Même si l’on ignore le poids réel du dirigeant autant que la nébuleuse dont il se revendique, le soutien auquel il convie ses militants appelle forcément des interrogations d’autant qu’elle s’inscrit en faux avec l’appel au report lancé par l’ex-numéro un de l’ex-Fis.
Abassi Madani avait proposé récemment “un plan de paix”, du reste qui a reçu une fin de non-recevoir de la part des autorités militaires et civiles, et appelé au report des élections.
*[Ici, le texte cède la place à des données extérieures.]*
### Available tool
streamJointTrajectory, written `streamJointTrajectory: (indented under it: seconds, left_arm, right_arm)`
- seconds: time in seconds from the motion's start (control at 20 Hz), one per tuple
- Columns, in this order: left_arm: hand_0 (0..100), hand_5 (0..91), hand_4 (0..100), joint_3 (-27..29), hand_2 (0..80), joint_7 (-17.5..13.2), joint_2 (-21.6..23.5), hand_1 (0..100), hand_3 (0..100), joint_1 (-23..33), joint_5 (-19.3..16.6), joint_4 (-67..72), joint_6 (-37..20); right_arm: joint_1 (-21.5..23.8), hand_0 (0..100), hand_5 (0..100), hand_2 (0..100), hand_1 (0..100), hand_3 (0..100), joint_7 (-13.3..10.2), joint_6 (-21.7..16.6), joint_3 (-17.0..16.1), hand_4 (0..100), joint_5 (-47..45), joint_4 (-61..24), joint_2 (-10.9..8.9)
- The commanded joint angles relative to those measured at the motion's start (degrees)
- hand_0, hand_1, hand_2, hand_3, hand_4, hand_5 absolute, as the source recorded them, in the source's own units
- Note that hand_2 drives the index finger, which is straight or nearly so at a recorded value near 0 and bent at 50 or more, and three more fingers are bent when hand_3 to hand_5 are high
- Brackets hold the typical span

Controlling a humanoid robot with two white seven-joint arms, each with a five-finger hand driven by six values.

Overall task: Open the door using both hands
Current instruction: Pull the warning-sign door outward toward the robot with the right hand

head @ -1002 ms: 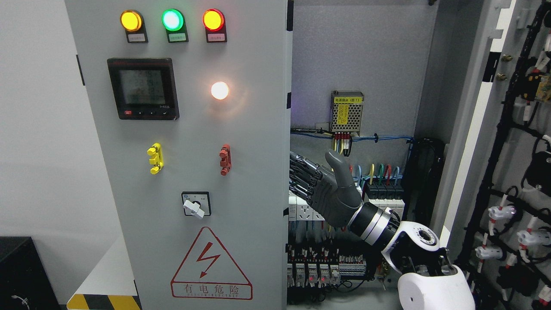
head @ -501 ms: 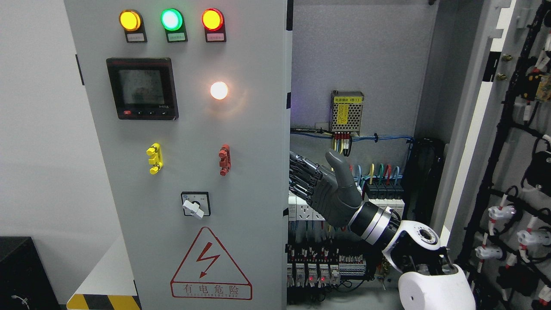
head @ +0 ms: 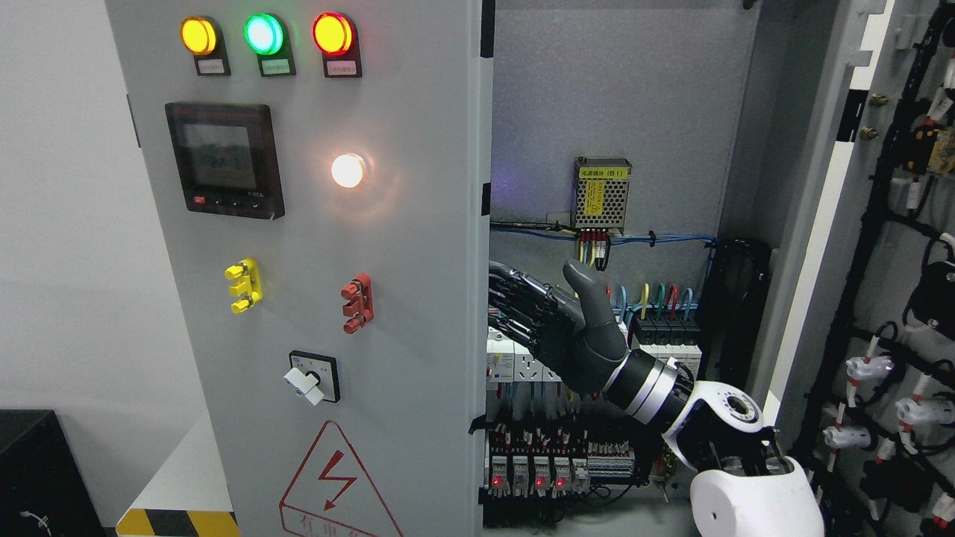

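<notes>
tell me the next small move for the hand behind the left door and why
Probably keep pushing the left door outward toward the picture's left. The right hand sits just inside the door's free edge, fingers extended toward its back and thumb up, holding nothing. The door only partly uncovers the cabinet wiring, while the right door already stands wide open.

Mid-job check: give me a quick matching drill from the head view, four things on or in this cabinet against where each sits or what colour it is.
Things:
1. rotary switch
2. right hand
3. power supply
4. middle lamp

Matches:
A. lit green
B. fingers behind the left door's edge
C. on the cabinet's back wall, above the blue wires
D. low on the left door, above the warning triangle

Pairs: 1-D, 2-B, 3-C, 4-A
</notes>
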Motion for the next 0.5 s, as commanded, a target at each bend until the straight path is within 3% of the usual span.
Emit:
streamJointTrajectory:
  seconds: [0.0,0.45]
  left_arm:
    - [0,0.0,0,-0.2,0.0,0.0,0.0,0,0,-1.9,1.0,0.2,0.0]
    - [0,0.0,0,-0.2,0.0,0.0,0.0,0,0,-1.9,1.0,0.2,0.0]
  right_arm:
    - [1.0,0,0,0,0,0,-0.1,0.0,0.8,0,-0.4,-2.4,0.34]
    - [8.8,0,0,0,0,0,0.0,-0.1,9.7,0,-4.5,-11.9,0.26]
Alors, y a-t-il, aujourd’hui, un deal entre les deux parties ? En tous cas, la sortie de Rabah Kébir est loin d’être fortuite. Tout laisse croire qu’il ait reçu des garanties assez solides de la part de Bouteflika. Et s’il a pris le soin de faire l’appel, c’est sans doute par respect de “l’interdiction” qui astreint les deux dirigeants Abassi et Benhadj à la réserve. Et l’on imagine mal cette sortie sans l’aval des deux dirigeants. Cependant, ce soutien, n’en déplaise au démenti officiel, vient confirmer les appréhensions de nombreux observateurs.
L’autorisation de sortie accordée à Abassi Madani obéissait au souci de réunir “les frères” dans la perspective de la promotion de la concorde nationale comme promis par Bouteflika.

Votez donc Bouteflika et vous aurez le FIS en retour. Un dossier qu’un certain Ahmed Ouyahia avait qualifié de... “Clos”. Finalement, l’Algérie n’est pas encore sortie de l’auberge.